L’ancien député du Vlaams Belang et fondateur de Schild & Vrienden a été condamné à 1 an de prison ferme et aussi à 10 mois de détention avec sursis pour violation de la loi sur la détention d’armes. Il sera aussi interdit d’exercer ses droits civils pendant 10 ans. Une décision judiciaire qui doit montrer, selon certaines associations, que le VB n’a pas sa place dans un gouvernement démocratique.
Une dizaine d’organisations de la société civile, dont Kif Kif et çavaria, ont réagi avec satisfaction au jugement rendu mardi dans l’affaire Schild & Vrienden.
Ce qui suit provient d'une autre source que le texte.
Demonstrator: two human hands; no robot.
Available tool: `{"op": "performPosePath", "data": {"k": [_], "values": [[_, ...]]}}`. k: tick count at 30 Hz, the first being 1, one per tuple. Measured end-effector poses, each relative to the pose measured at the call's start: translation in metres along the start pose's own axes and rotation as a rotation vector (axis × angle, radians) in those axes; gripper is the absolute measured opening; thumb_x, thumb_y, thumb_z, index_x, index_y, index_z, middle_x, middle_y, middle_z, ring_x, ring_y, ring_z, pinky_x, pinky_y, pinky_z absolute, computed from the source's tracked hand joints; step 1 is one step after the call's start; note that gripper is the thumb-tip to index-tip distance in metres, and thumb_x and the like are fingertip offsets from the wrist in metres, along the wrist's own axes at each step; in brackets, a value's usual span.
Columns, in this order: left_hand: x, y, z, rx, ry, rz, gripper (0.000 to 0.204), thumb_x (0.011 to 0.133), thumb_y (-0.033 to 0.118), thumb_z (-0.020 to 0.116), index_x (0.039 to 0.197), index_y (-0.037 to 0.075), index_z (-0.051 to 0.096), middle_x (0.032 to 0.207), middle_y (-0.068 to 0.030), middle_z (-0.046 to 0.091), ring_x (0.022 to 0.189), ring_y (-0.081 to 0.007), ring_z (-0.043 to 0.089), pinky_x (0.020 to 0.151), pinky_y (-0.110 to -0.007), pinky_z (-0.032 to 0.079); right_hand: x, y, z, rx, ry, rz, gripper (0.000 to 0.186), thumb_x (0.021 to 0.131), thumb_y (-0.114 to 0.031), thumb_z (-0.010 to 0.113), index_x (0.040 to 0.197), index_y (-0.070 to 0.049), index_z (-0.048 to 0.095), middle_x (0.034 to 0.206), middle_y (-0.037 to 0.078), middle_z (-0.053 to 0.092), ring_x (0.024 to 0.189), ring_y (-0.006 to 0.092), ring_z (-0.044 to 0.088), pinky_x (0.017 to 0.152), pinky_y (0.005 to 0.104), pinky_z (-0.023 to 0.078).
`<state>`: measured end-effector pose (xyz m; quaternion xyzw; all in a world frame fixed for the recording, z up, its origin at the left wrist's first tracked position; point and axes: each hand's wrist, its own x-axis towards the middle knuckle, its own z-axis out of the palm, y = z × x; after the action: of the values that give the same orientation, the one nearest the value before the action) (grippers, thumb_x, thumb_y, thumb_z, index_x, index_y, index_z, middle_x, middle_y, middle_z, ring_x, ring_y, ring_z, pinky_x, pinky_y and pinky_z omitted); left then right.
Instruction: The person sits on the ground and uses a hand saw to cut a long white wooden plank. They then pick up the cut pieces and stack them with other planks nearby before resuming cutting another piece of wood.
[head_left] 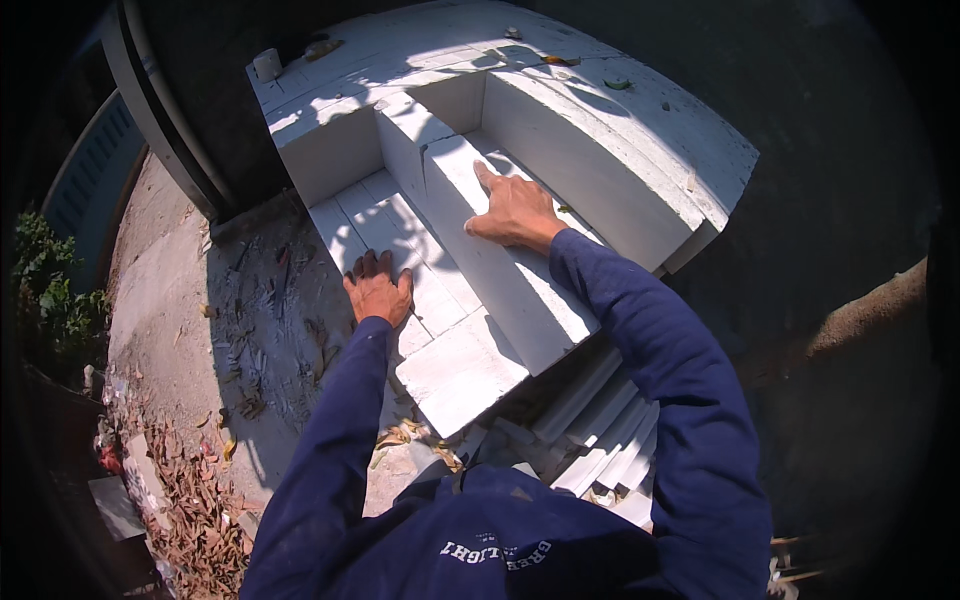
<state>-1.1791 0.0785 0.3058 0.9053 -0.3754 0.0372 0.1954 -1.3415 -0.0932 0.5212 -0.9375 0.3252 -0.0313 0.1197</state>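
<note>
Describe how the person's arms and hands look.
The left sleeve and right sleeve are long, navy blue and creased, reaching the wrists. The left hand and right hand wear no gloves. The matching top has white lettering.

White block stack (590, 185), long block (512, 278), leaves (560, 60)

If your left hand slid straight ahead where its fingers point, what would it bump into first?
Probably the upright white block face beyond my left hand, across the pale slabs. Exactly how far is hard to tell.
</note>
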Motion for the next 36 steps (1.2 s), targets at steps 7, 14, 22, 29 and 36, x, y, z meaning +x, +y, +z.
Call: {"op": "performPosePath", "data": {"k": [7,14,22,29,36], "values": [[0.0,0.001,0.0,-0.052,0.036,0.031,0.059,0.091,0.047,0.053,0.139,0.013,0.054,0.148,-0.0165,0.046,0.142,-0.0322,0.035,0.119,-0.054,0.017,-0.006,0.025,0.004,0.058,0.158,0.063,0.104,0.061,-0.035,0.078,0.153,-0.006,0.041,0.126,0.025,0.066,0.112,0.0371,0.067,0.098,0.0402,0.053],[0.0,0.005,-0.004,-0.021,0.023,0.024,0.058,0.091,0.046,0.056,0.137,0.012,0.054,0.149,-0.0166,0.045,0.142,-0.0345,0.037,0.118,-0.057,0.021,-0.047,0.073,-0.044,0.318,0.531,0.045,0.115,0.055,-0.029,0.087,0.151,0.008,0.035,0.127,0.034,0.061,0.11,0.0381,0.066,0.102,0.0404,0.05],[-0.001,-0.003,0.002,-0.042,0.044,0.018,0.058,0.091,0.047,0.055,0.138,0.012,0.056,0.149,-0.0168,0.046,0.142,-0.0334,0.037,0.119,-0.053,0.019,-0.055,0.179,-0.152,0.874,0.955,0.199,0.105,0.063,-0.011,0.086,0.148,0.017,0.031,0.12,0.03,0.064,0.097,0.0303,0.07,0.087,0.0341,0.056],[0.004,0.011,0.002,-0.042,0.07,0.039,0.056,0.089,0.043,0.06,0.136,0.012,0.058,0.146,-0.0172,0.049,0.139,-0.0347,0.039,0.119,-0.052,0.02,-0.003,0.389,-0.207,1.195,1.431,0.339,0.072,0.068,-0.005,0.086,0.127,0.019,0.054,0.106,0.019,0.07,0.091,0.0248,0.07,0.09,0.0309,0.053],[-0.005,0.003,-0.007,0.01,0.113,0.012,0.051,0.089,0.039,0.064,0.131,0.011,0.058,0.142,-0.0174,0.05,0.134,-0.0373,0.043,0.116,-0.05,0.026,0.037,0.457,-0.173,1.507,1.537,0.771,0.047,0.073,0.003,0.074,0.119,0.0,0.063,0.122,0.013,0.063,0.112,0.0262,0.059,0.096,0.0359,0.048]]}}
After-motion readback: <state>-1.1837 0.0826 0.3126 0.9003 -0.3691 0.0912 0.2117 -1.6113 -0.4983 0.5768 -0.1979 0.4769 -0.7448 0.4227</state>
Pour Nina Henkens, coordinatrice de la plateforme antiraciste Kif Kif vzw, « il s’agit d’une victoire historique qui aura des conséquences majeures pour le Vlaams Belang et les prochaines élections ».
Dries Van Langenhove a été condamné mardi à un an de prison ferme pour infraction à la loi sur le racisme et le négationnisme par le tribunal correctionnel de Gand, dans le cadre de cette affaire. L’ex-député du parti d’extrême droite Vlaams Belang a également été condamné à 10 mois de détention avec sursis pour violation de la loi sur la détention d’armes, à une interdiction d’exercer ses droits civils pendant 10 ans et à une amende.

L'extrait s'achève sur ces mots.